I grew up in a very historical little village in upstate New York. My parents were the grocers in town. They generally worked 777…that's 7am to 7pm seven days a week. Their biggest income year would have placed their earnings at somewhere just north of $9 an hour in today’s dollars. They toiled at their trade for over 30 years; with my mother carrying on after my father’s passing.
I remember the phone ringing one evening near 11pm. “Helen (my mother’s name), I don’t have milk for the kids for breakfast, would it be too much trouble for you to open the store?” I watched my mom get redressed and head off to open the store for a $2 sale on which she would have made about 10 cents.

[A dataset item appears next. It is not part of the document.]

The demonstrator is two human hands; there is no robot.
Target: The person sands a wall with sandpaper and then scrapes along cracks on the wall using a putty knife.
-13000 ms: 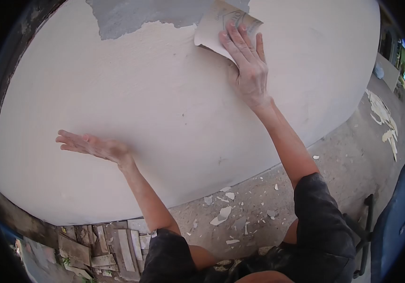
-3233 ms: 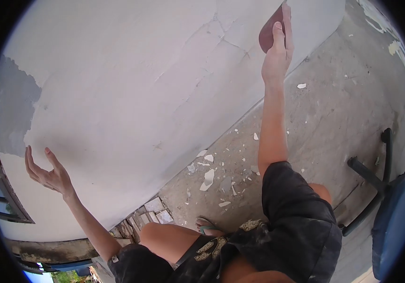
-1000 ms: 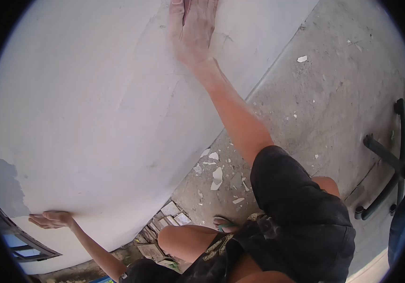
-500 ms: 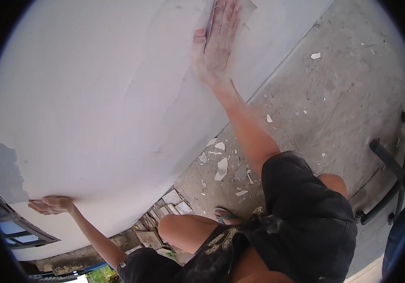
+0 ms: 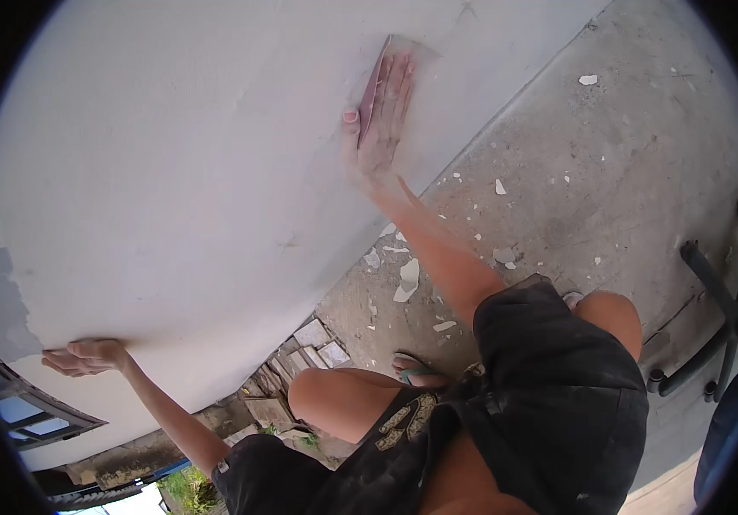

My parents store was, at times, the town coffee shop, community center, telephone booth and babysitting service. On the side, my mother also owned an antique business in partnership with her sister. The Valley View Antique shop started in an old chicken house in our backyard and ultimately was moved next to my parents grocery store in what is known as "The Gilbert Block (photo above). It was run daily by my grandmother, who continued to work every day until she was in her late 80s. My mother could often be found selling her wares at antique shows and flea markets on the weekend. My father was always selling something door to door; be it shoes, greeting cards or candy. On several occasions, when times were really tough, my father would take a hated factory job to make ends meet. When Webster searched for an example of the word “frugal,” my parents and grandparents were on the short list.

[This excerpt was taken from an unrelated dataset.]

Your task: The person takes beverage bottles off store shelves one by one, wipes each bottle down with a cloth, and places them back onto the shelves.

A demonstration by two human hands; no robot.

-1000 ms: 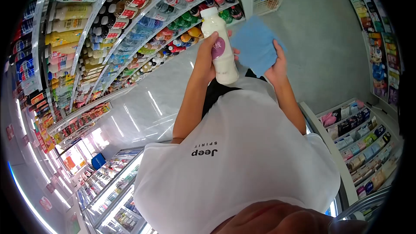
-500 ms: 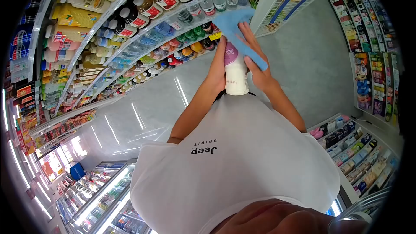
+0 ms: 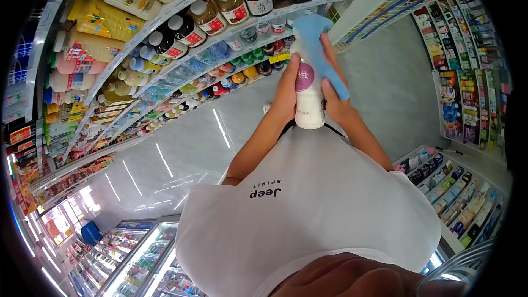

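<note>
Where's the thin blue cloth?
In the head view, the thin blue cloth is up right of centre, in the right hand, beside the tall white, purple-labelled bottle.

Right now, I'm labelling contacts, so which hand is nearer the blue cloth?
Right. The right hand holds the blue cloth; the left hand is to the cloth's left, gripping the white bottle.

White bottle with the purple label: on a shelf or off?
Off: the left hand holds the bottle above the floor, with a blue cloth by its top.
</note>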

Literally starting with the money in their pockets, my parents built a business that worked for them. They raised 5 productive kids, purchased and maintained a modest home, supported a community and, while never really being close to “middle class” economically, led a highly independent life. When you own a grocery store, you never starve. My mother ultimately sold her small store at age 62 for enough on which to fund a reasonable retirement when combined with her SSI and her penny-pinching persona (she then became a "professional" gambler…but that's another story).
From my parents and grandparents, I learned how to work. And I learned that it isn’t just what you do during business hours that makes the difference; but what you do when everyone else isn’t and when most others won't. I learned the concept of WOW service from my parents.
“Work Hard and Smart. Success is not from 9 to 5, but from 5 to 9.”